Massimiliano Chindemi

 

VITERBO – “L’attenzione dell’amministrazione comunale verso i lavoratori di Talete resta alta”. Parole rassicuranti, quelle espresse dal sindaco di Viterbo, Leonardo Michelini ad una rappresentanza dei dipendenti di Talete giunti a Palazzo di Priori per avere lumi sul proprio futuro.

 

Dopo un incontro a tu per tu con i lavoratori convenuti, il primo cittadino ha portato la questione all’attenzione del consiglio, ribadendo le proprie intenzioni.

 

Michelini si confronta con i dipendenti Talete
Michelini si confronta con i dipendenti Talete

 

“Molti Comuni – spiega Michelini – hanno firmato il piano di finanziamento di Talete, che passa attraverso l’aumento di capitale sociale. Allo stesso tempo, però, serve anche un prestito da parte di un istituto di credito, con debite garanzie annesse”.

 

D’accordo, ma tutto ciò era già noto da diverso tempo; ora servono i fatti. “E’ innegabile – prosegue il sindaco – che questo percorso abbia bisogno di un’accelerata. Quel che è certo è che da parte dei Comuni che hanno firmato il piano di finanziamento, nonché da parte della Regione, c’è la ferma volontà di andare verso questa direzione, al fine di salvaguardare i posti di lavoro dei dipendenti e le professionalità che Talete rappresenta”.

 

Ascoltate le parole del sindaco, il capogruppo di Forza Italia, Claudio Ubertini, prende la parola per chiedere l’anticipo della discussione del punto all’ordine del giorno riguardante la questione Talete, ma il consigliere Tofani, vista l’importanza della questione, suggerisce di sospendere la seduta, riordinare le idee e portare il tutto in un’apposita commissione arricchita dalla presenza di rappresentanti dei lavoratori di Talete.

 

Il consigliere di FondAzione, Gianmaria Santucci, esprime però alcune perplessità: “Se avete un reale bisogno di conoscere meglio la vicenda Talete – afferma – si faccia pure così; ma se questo è solo un espediente per rinviare nuovamente la questione allora le cose cambiano.
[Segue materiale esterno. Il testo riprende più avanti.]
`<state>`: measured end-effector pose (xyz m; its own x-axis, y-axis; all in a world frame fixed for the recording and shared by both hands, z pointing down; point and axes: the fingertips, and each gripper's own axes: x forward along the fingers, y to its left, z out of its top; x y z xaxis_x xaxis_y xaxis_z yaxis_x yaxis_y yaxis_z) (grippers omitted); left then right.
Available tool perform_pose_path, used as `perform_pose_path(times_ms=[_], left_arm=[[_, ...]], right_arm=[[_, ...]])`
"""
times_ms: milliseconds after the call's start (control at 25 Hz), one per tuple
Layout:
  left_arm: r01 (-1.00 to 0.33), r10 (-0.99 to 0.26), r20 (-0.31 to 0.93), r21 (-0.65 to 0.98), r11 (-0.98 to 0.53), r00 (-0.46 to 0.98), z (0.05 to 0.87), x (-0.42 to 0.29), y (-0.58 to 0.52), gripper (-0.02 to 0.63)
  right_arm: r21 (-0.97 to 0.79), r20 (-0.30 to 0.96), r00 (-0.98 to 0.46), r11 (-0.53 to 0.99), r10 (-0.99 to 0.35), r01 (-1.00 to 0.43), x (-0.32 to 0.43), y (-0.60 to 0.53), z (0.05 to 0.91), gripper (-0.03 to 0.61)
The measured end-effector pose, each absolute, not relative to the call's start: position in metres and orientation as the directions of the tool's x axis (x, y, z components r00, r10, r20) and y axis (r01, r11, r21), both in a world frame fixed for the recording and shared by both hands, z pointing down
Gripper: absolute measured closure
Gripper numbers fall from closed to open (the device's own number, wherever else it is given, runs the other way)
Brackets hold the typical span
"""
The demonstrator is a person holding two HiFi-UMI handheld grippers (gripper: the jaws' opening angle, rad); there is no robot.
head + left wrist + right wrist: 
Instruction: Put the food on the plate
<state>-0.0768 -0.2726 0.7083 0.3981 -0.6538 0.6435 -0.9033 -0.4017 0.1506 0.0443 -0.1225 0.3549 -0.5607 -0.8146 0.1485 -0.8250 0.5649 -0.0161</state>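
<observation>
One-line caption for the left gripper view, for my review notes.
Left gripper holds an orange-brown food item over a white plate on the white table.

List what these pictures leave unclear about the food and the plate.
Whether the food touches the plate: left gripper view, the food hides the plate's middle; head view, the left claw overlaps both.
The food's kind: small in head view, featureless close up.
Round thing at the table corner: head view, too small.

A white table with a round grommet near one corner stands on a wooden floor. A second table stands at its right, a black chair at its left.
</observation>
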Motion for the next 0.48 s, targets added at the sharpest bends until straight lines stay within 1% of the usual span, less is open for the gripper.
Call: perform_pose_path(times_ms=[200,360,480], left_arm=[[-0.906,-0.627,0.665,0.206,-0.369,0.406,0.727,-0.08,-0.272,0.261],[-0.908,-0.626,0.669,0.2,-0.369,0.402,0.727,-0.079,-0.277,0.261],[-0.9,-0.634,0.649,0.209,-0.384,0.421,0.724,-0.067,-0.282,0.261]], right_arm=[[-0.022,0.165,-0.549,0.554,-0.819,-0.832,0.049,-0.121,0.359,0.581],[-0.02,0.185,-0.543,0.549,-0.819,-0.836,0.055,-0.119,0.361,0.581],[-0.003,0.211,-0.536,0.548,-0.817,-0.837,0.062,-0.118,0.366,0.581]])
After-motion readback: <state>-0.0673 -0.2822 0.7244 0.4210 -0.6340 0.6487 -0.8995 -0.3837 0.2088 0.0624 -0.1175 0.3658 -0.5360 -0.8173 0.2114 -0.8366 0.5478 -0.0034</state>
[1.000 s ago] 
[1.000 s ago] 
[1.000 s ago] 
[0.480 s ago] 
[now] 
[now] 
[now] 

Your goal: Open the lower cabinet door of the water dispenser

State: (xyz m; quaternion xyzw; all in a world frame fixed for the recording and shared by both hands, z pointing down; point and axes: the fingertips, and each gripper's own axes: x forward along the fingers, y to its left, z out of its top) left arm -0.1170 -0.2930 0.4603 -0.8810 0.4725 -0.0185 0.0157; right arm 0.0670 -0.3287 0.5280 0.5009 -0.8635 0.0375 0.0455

Propongo pertanto al sindaco di dare un primo segnale forte e concreto, firmando un documento in cui lo stesso si impegni a portare rapidamente in Consiglio la proposta di aumento di capitale”.

 

Alla fine si opta per la sospensione della seduta, per consentire ai capigruppo di confrontarsi sulla vicenda. Vicenda che, a seguito di quanto stabilito dagli stessi capigruppo al termine della riunione, verrà discussa martedì prossimo nel corso della seconda commissione consiliare, a cui potranno prendere parte anche i rappresentati dei lavoratori.